Mixed martial arts record
- Total: 9
- Wins: 9
- By knockout: 5
- By decision: 4
- Losses: 0

Other information
- Mixed martial arts record from Sherdog

= Magomed Zaynukov =

Russian mixed martial artist (born 1995)

Magomed Bekshievich Zaynukov (Магомед Бекшиевич Зайнуков; born January 2, 1995) is a Russian mixed martial artist and former Muay Thai kickboxer. He is currently signed to the Ultimate Fighting Championship in the Lightweight division. In his Muay Thai career, Zaynukov was a two-time IFMA world champion and a WMC Intercontinental champion.

==Muay Thai career==
In Muay Thai, Zaynukov was a four-time Russian champion, a European champion, a two-time IFMA world champion, and won the WMC Intercontinental Championship. He regularly trained with Jason Wilnis. For his achievements, Zaynukov was named a Honored Master of Sports of Russia. Zaynukov defeated world champion Sudsakorn Sor Klinmee in December 2018, in a bout held in Perm, Russia.

==Mixed martial arts career==
===Early career===
Although from a Muay Thai background, Zaynukov was part of Abdulmanap Nurmagomedov's camp in Dagestan known for its high-level wrestling. He made his professional mixed martial arts debut in 2021 and by 2025 he had an unbeaten 6–0 record. He won his first five fights by first-round stoppage. Zaynukov stated to MMA Fighting in 2025 that he trained with fighters such as Islam Makhachev, Usman Nurmagomedov, and Gadzhi Rabadanov.

Zaynukov faced fellow undefeated fighter Shakhmar Sadygov in a featured bout at UAE Warriors 58 in February 2025. He won by unanimous decision. Zaynukov subsequently competed on Dana White's Contender Series in October 2025. He defeated Lucas Caldas by unanimous decision and was awarded a contract in the Ultimate Fighting Championship. Zaynukov broke the Contender Series record for most significant strikes landed (235) in a lightweight bout and was congratulated afterwards by his coach Khabib Nurmagomedov. This record was broken in September 2026, when Callum Connor landed 265 significant strikes in his lightweight bout with Piero Guaylupo at Dana White's Contender Series 93.

===Ultimate Fighting Championship===
Zaynukov made his UFC debut against Damian Rzepecki on July 25, 2026, at UFC Fight Night 282. He won the fight by unanimous decision.

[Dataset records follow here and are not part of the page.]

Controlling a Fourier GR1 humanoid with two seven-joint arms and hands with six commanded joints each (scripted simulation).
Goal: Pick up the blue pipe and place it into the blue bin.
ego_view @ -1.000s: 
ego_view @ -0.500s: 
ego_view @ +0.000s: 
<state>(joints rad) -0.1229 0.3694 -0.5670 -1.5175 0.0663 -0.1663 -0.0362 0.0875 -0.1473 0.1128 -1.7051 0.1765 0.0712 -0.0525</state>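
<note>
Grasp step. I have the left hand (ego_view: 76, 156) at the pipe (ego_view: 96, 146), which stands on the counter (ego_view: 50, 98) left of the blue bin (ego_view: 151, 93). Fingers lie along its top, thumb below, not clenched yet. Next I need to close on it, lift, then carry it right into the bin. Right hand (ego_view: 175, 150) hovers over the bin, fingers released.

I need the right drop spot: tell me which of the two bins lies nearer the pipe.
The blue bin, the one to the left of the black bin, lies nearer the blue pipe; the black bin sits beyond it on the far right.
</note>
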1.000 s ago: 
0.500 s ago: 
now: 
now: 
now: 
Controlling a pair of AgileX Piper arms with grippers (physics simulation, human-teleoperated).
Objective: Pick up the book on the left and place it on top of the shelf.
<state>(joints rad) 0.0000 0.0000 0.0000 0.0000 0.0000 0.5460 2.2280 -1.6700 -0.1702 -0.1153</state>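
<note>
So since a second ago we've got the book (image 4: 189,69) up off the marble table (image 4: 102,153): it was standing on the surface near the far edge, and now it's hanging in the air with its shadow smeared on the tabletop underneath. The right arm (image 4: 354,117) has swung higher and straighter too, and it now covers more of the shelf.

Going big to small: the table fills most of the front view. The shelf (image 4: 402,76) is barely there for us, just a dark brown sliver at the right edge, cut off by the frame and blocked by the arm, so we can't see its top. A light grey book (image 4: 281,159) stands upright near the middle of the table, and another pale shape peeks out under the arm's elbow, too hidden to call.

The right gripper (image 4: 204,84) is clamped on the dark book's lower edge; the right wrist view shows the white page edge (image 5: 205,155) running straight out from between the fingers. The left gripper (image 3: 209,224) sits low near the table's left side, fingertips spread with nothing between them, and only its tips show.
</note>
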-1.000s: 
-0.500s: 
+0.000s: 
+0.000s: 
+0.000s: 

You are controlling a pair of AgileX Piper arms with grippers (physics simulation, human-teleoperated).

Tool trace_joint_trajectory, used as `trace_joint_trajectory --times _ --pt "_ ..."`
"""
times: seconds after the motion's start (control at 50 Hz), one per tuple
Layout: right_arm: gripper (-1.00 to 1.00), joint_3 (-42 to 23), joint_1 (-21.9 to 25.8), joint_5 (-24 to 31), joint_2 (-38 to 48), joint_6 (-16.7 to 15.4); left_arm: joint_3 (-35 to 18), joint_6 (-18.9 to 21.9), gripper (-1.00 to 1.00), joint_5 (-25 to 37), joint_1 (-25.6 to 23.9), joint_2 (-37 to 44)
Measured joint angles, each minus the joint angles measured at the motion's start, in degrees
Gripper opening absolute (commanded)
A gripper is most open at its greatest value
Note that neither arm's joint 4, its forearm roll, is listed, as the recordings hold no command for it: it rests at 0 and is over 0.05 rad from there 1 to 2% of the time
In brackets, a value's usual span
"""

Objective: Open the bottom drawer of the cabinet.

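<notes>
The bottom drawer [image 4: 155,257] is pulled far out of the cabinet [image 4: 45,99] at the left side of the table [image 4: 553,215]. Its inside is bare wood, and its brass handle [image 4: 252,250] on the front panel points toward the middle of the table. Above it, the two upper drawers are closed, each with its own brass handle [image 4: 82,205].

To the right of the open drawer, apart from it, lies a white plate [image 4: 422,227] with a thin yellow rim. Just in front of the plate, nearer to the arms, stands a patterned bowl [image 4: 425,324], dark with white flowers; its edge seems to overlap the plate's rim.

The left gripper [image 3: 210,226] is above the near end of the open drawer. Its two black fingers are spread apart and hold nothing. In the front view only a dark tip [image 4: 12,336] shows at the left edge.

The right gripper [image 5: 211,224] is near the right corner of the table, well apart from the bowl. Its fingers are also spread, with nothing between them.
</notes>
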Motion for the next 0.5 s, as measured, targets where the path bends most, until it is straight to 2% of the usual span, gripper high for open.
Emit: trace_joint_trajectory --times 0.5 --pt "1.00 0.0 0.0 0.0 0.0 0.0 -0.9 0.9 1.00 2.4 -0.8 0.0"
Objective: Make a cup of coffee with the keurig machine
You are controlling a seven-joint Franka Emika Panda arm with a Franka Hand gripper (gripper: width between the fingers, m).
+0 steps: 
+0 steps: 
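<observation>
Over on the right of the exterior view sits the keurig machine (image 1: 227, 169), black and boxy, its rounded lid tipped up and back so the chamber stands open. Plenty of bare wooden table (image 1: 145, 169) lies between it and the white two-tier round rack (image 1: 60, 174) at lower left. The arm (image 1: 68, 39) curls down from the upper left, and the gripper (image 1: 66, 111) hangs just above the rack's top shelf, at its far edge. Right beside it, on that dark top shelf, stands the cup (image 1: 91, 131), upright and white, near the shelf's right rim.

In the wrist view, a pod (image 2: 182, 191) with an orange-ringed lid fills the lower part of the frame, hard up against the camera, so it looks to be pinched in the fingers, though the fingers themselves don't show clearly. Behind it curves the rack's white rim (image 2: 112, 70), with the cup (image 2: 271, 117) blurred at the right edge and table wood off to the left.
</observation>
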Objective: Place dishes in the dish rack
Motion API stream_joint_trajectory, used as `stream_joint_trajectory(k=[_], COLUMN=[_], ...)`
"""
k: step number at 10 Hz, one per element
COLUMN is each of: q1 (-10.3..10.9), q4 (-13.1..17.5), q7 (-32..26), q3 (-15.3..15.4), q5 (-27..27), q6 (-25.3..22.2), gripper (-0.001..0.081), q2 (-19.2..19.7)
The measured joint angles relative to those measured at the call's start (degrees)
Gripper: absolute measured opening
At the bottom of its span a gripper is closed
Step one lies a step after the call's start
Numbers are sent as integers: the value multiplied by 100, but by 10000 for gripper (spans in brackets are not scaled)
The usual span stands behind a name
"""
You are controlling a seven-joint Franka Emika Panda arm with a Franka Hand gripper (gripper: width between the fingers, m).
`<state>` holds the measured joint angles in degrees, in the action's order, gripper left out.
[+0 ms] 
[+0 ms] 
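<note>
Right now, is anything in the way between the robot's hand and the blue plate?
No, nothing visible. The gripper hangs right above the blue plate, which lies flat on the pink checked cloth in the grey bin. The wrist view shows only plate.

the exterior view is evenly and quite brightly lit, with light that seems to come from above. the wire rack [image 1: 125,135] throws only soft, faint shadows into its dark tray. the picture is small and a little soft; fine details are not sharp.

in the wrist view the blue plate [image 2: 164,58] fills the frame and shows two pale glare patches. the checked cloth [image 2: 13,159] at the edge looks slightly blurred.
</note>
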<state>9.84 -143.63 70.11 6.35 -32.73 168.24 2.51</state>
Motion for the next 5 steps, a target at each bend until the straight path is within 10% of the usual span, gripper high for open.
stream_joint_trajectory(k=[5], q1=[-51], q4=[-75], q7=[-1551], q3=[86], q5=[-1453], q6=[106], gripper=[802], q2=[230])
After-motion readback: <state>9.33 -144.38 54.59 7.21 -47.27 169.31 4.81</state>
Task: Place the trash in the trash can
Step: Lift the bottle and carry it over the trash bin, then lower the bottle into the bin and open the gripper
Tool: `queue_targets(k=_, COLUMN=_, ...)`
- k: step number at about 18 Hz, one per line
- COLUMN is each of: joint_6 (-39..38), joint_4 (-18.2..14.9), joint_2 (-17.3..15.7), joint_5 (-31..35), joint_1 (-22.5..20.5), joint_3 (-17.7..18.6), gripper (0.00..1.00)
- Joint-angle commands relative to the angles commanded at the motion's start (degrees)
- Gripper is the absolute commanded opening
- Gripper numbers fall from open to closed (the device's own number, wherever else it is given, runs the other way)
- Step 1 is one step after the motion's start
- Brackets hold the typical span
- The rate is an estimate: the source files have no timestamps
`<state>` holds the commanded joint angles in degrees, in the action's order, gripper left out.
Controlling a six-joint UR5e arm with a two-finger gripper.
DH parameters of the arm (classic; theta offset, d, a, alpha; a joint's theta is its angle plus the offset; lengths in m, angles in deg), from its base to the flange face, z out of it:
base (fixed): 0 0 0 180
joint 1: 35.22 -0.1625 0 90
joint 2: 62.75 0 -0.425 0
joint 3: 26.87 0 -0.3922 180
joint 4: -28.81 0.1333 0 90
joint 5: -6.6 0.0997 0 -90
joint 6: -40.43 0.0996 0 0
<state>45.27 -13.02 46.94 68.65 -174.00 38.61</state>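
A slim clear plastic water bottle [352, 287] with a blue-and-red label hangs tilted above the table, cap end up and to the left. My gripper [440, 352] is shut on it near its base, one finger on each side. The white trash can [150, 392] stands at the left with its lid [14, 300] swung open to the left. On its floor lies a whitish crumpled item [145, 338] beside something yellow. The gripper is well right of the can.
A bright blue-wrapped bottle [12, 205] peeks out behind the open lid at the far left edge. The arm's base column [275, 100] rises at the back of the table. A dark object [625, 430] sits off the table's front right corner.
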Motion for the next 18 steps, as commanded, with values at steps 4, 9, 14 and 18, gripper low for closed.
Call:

Zaynukov is scheduled to face Manoel Sousa on November 21, 2026 at UFC Fight Night 294.

==Personal life==

Magomed Zaynukov was born on January 2, 1995. He is from the village of Chanko in Dagestan, Russia. As a result, he was nicknamed "Wild Chanco". In 2024, Zaynukov's teammate Islam Makhachev referred to him as "Chanco" but this was misinterpreted as "John Pork", which is an internet meme about a calling pig. Magomed said in October 2025 that he disliked the name "John Pork" and requested that fans do not call him that.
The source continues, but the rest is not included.